The Zen is just a normal MP3 player, you need the auxiliary input kit as Slyfocks mentioned in your other thread, if that is all you want to do:
http://www.bimmerfest.com/forums/showthread.php?p=4003219#post4003219


----------



## joepipe (Mar 15, 2009)

Haven't bought the car yet, probably will this week. How do I check if it has the Aux plug? would it be there with a certain type of car package or option ? I noticed most of the models I'm looking at have the Harmon Kardon updgrade on the stereo so maybe that has the aux plug.


----------



## joepipe (Mar 15, 2009)

Great , thanks for the pics and advice.....


----------



## joepipe (Mar 15, 2009)

Hi all,

I stopped by a car audio shop today and asked them if they could install this JVC unit which is pretty new....

http://www.mobile.jvc.com/product.jsp?modelId=MODL028484&pathId=133&page=1

They said that even though the JVC website said this unit will fit my car as its a "1 DIN" not a double din, the aftermarket mounting bracket for the 2005 330CI , will not work. He said that this unit will somehow overlap the bmw mounting bracket.

Anyone know if this is true or if there is a way around this possible problem?

Thanks,

Joe


----------



## jvr826 (Apr 22, 2002)

Many folks have put a DIN mount head unit in their E46. It is possible, but it doesn't quite fit in with the rest of the interior IMHO. Having after market also gives perps a target to steal since it can be installed in any car. The factory unit is useless to a thief, unless they have an E46.

If all you want is iPod integration, there are a few products on the market that work well for that. I have Navi in my car and I use an Intravee II and keep my iPod in the trunk like a CD changer. I can do everything I need from the nav screen. This also works for a non-navi car, but I can't comment on the level of integration it adds there. I know it displays song title, artist, etc, but not sure what kind of controls you have for searching, playlists, etc.

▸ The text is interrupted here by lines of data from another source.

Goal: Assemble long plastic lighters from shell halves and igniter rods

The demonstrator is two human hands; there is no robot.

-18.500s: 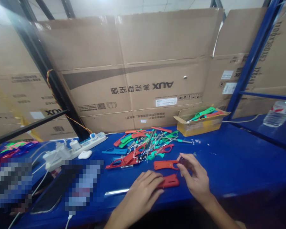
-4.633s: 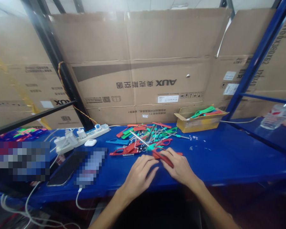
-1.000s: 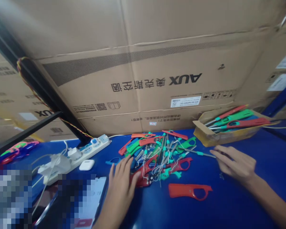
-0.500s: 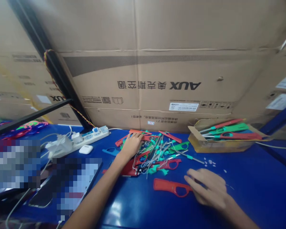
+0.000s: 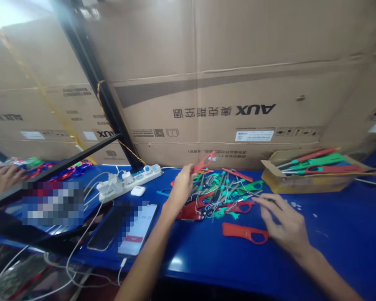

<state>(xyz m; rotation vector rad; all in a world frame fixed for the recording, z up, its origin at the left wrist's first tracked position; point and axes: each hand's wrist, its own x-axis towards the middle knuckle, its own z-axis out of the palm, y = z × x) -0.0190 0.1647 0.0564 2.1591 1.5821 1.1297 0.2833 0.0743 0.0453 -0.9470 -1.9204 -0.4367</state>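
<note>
A narrow red plastic handle shell [image 5: 206,162] is up in the air over the far-left part of the heap, near the far edge of the surface; its long axis runs up and rightward from the grip, free end away from the left hand [image 5: 183,186], whose fingers are closed on its lower end. Below and rightward, a flat orange-red plastic handle shell with a ring at one end [image 5: 238,231] lies between the heap and the front edge, its long axis nearly along that edge, ring toward the right hand [image 5: 285,221], clearly the nearer one. That hand is half curled, fingertips by a thin metal rod [image 5: 251,192]; whether it grips anything, I cannot tell. Behind them spreads the tangled heap of coloured plastic and metal parts [image 5: 224,190] on the glossy blue surface [image 5: 200,255].
</note>
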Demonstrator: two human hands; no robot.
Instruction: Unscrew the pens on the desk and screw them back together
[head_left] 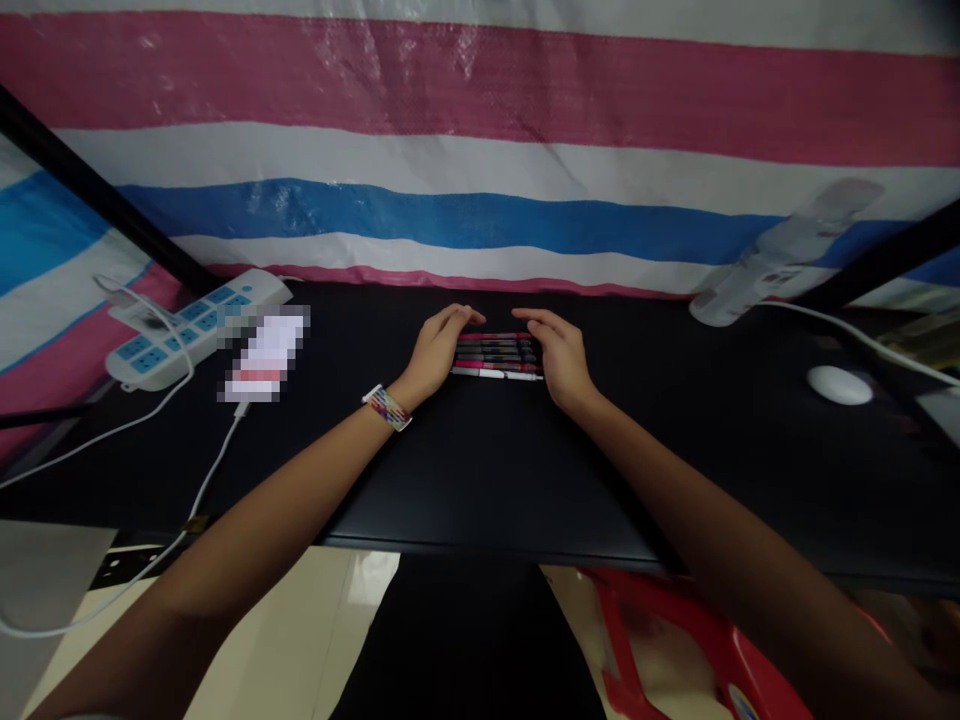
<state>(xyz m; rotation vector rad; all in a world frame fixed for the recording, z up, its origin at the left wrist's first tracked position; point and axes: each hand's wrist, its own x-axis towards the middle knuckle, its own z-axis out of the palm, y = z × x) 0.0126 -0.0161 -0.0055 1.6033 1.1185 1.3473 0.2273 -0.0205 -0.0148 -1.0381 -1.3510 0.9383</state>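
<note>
Several pens lie side by side in a row on the black table, running left to right. A white pen lies nearest to me, with a pink one just behind it. At the pens' left ends rests my left hand, its palm turned inward and nothing gripped in it. My right hand is at their right ends, fingers extended toward the left. Both hands flank the row, open. A colourful woven band is on my left wrist.
To the left are a white power strip and a phone with a white cable. On the right stand a clear bottle and a white mouse. Striped sheeting hangs behind; a red stool is below.
</note>
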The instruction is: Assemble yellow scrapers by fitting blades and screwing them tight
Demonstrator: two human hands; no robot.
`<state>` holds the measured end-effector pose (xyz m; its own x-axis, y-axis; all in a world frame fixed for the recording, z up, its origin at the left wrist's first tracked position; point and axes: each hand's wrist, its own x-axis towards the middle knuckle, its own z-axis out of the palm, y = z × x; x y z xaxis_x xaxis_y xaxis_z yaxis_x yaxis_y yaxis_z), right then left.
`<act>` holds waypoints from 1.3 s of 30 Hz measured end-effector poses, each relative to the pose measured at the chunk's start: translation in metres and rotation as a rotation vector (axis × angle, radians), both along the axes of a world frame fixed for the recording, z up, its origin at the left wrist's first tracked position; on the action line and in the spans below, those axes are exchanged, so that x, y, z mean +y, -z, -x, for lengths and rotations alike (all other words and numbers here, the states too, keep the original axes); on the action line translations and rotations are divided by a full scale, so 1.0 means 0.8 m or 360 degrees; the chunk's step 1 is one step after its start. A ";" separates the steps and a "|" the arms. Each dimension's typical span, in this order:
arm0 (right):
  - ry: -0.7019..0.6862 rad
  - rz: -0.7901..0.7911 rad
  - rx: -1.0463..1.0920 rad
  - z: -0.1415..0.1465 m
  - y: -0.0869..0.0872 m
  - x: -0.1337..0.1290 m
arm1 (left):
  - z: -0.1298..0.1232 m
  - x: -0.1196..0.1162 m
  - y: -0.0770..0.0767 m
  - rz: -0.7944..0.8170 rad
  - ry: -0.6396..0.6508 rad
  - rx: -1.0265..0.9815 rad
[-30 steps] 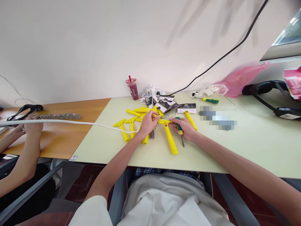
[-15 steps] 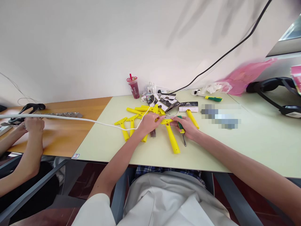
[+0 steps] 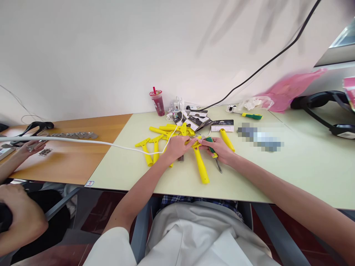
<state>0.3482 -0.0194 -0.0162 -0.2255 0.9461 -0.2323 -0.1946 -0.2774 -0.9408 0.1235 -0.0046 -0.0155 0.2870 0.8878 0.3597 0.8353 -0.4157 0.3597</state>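
Note:
Between my hands is a yellow scraper point(image 3: 201, 164), its head away from me and its handle pointing toward my lap. My left hand point(image 3: 178, 147) is closed on the left side of the head, fingers partly hidden. My right hand point(image 3: 219, 149) pinches the head's right side and also keeps a screwdriver point(image 3: 211, 145) with a green and yellow handle in its grip, tip angled down toward me. Several more yellow scrapers point(image 3: 144, 147) lie left of and behind my left hand. A small brown piece point(image 3: 181, 158) shows beside my left wrist.
Black and white packages point(image 3: 197, 121) are piled behind my hands, near a lidded drink cup point(image 3: 158, 103). Another yellow handle point(image 3: 227, 140) and a second screwdriver point(image 3: 252, 116) lie to the right. A white cable point(image 3: 127, 148) crosses the left side. A co-worker's hand point(image 3: 34, 145) is at the brown table.
The scraper's handle has swung slightly left, and my left thumb now lies over its head. The screwdriver tip has shifted a little right. The co-worker's nearer arm has drawn back from the brown table.

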 end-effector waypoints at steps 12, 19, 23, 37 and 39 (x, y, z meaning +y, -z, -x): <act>-0.0003 0.0030 -0.0010 0.002 -0.010 -0.004 | -0.001 -0.006 -0.023 0.0255 0.0312 -0.0436; 0.0056 0.0043 0.0001 0.001 -0.007 -0.002 | 0.004 -0.006 -0.031 0.0462 0.0311 -0.0580; 0.0069 0.0040 0.0015 0.001 -0.003 0.000 | 0.004 -0.003 -0.028 0.0448 0.0317 -0.0578; 0.0160 -0.0020 0.0040 0.002 0.005 0.002 | 0.009 -0.001 -0.029 0.0739 0.0292 -0.0854; 0.0166 -0.0025 0.0040 0.001 0.005 0.003 | 0.009 -0.001 -0.027 0.0759 0.0292 -0.0899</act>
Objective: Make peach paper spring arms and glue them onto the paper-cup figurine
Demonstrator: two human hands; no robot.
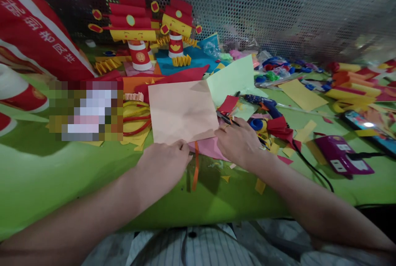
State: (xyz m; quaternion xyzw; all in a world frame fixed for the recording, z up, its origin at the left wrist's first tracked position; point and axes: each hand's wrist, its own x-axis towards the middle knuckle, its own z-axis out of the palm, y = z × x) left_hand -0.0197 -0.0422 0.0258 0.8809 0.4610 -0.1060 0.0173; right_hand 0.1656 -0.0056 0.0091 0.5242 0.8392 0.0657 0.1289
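Green table (62,167) cluttered; peach sheet (182,111) pinched at near edge by left hand (167,158); right hand (238,140) curled at corner, grip unclear; sheet best kept level, uncreased.

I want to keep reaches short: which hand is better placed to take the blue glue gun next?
Probably the right hand: it is nearer the blue glue gun, though it seems to hold a dark tool. The left hand is farther off, at the near edge of the beige sheet.
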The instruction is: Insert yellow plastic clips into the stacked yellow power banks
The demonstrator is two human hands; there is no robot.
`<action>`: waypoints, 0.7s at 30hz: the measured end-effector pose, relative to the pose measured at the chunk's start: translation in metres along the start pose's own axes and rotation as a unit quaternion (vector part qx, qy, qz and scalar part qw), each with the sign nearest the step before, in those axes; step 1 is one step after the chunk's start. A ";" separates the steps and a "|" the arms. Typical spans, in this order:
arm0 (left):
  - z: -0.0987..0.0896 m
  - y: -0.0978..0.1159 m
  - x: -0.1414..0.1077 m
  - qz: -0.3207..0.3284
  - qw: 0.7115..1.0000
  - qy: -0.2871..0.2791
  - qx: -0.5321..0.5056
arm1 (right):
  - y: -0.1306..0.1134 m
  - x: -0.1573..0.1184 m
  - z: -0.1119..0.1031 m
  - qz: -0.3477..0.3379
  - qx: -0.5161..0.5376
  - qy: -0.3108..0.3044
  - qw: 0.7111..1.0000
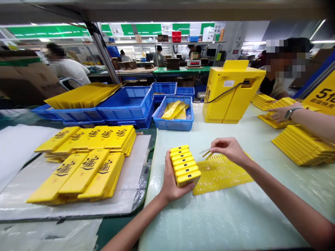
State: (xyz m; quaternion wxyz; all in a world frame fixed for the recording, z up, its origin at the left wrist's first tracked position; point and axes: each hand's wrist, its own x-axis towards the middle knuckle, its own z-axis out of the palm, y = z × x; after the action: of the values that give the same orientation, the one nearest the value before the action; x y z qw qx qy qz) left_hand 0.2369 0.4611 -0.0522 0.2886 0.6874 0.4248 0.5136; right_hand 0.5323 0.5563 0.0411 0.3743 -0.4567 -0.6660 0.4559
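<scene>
Yellow plastic cases, stacked in a row of seven, are resting on the pale table cover, their ends facing up, the row's long axis running away from the person and leaning slightly left; the left hand is cupping the row from its left side, fingers wrapping under the nearest case. Just right of it, the right hand is pinching a thin yellow strip between thumb and fingertips, the strip pointing left toward the row and hovering over a flat yellow sheet of strips. Farther left, flat yellow cases with dark lettering are lying on clear film, and a co-worker's hand is resting on yellow stacks at right
</scene>
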 end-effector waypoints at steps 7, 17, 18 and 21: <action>0.010 -0.005 -0.005 0.010 1.000 -0.001 -0.025 | -0.090 0.015 0.043 0.153 0.125 -0.043 0.979; 0.016 -0.002 -0.006 0.031 0.999 0.002 -0.027 | -0.108 0.021 0.075 0.194 -0.020 0.002 0.981; 0.017 -0.001 -0.007 0.030 0.999 0.002 -0.029 | -0.110 0.022 0.076 0.195 -0.029 0.004 0.980; 0.019 0.001 -0.008 0.019 0.999 0.001 -0.039 | -0.116 0.024 0.080 0.200 -0.045 0.015 0.979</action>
State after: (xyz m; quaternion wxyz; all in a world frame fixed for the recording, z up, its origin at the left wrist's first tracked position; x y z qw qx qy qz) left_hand 0.2543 0.4543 -0.0604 0.3047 0.6830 0.3914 0.5361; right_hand 0.4210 0.5381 0.1285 0.2646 -0.6034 -0.5757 0.4843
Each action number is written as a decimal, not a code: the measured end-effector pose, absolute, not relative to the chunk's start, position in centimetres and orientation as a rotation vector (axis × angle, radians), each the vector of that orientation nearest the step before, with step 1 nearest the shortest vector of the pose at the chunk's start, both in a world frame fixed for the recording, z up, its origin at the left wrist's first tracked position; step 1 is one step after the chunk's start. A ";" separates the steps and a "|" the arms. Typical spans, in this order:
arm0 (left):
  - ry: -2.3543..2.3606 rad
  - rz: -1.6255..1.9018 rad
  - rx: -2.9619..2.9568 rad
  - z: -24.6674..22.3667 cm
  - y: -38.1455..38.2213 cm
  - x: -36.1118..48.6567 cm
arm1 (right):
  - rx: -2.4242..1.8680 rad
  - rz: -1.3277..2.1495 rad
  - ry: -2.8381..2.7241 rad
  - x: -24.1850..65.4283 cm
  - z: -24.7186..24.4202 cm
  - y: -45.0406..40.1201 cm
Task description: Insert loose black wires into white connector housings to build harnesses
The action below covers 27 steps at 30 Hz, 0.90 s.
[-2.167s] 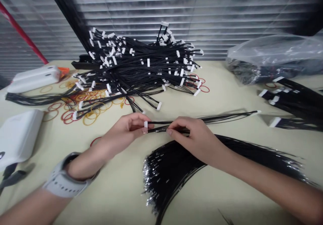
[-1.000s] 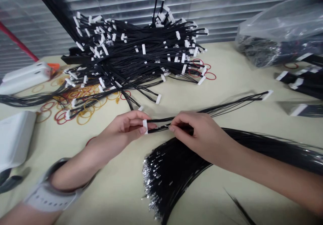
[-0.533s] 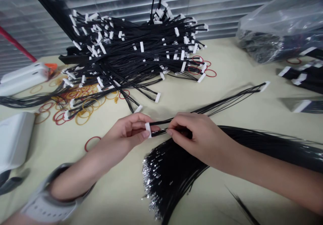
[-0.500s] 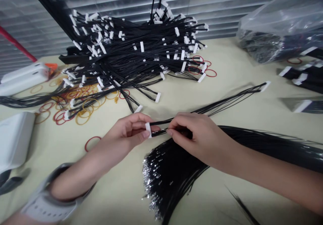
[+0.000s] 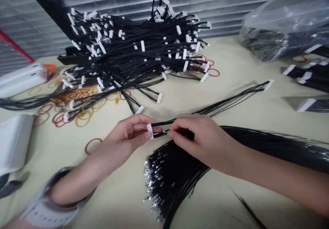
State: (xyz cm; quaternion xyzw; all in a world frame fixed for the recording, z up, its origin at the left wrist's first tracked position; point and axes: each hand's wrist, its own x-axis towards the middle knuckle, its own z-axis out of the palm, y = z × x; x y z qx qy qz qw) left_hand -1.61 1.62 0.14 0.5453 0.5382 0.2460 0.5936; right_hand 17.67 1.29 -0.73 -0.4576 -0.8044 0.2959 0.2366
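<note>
Between thumb and fingers, my left hand holds a white connector housing with black wires running out of its right side. My right hand is closed in a pinch just right of the housing, on a thin black wire with a shiny metal tip near the connector. The harness stretches behind my right hand to a second white connector. Below my right hand lies a thick bundle of loose black wires, its silvery crimped ends fanned to the left.
A heap of finished-looking black harnesses with white connectors lies at the back. Red and yellow rubber bands are scattered left. A clear plastic bag sits back right, above more harnesses. White boxes stand at the left edge.
The whole view has shifted slightly. My hands keep the same grip, with the right fingertips still close to the connector and the wire tip near its side.
</note>
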 end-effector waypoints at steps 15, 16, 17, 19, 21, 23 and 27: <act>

DICE is another solution, and I think they've come a long way since first introduced. I had a negative experience with my nav unit back in 2005, but I'm sure if you search you'll find better recent info. "ipod integration" is probably the good search term to use.

The dealer installed, or customer purchased and installed, BMW integration is a joke. You still need to have your iPod up front and within reach to interact with it. The aftermarket alternatives are a much better choice if you want full integration.


----------



## E30 F34R (Mar 16, 2009)

joepipe said:


> Hi All,
> 
> Just wondering if anyone can tell me which aftermarket stereo makers would be best to check out for a 2005 330CI ? I'm guessing Pioneer, Alpine, JVC, etc. I just bought the car and want to change the stock deck as it has no mp3 player or USB connection, bluetooth, etc. Probably going to leave the speakers alone but may change those too.
> 
> ...


Go with the Pioneer or the Alpine, JVC is junk, Eclipse is another great deck. Crutchfield.com Enter your car and pick the deck you want. Order the harness as well, saves tons of headaches.


----------



## joepipe (Mar 15, 2009)

Thanks a lot guys....I'm starting to lean towards the DICE option so I don't have to change the head unit. Does anyone have anything negative to say about this possible route? I've decided I don't need navi , bluetooth, sat radio , etc. which was my only reason for really getting an aftermarket alpine, etc. other than mp3 use.

Also, does the DICE technology have to connect with an IPOD? Can I just use a USB stick instead?


----------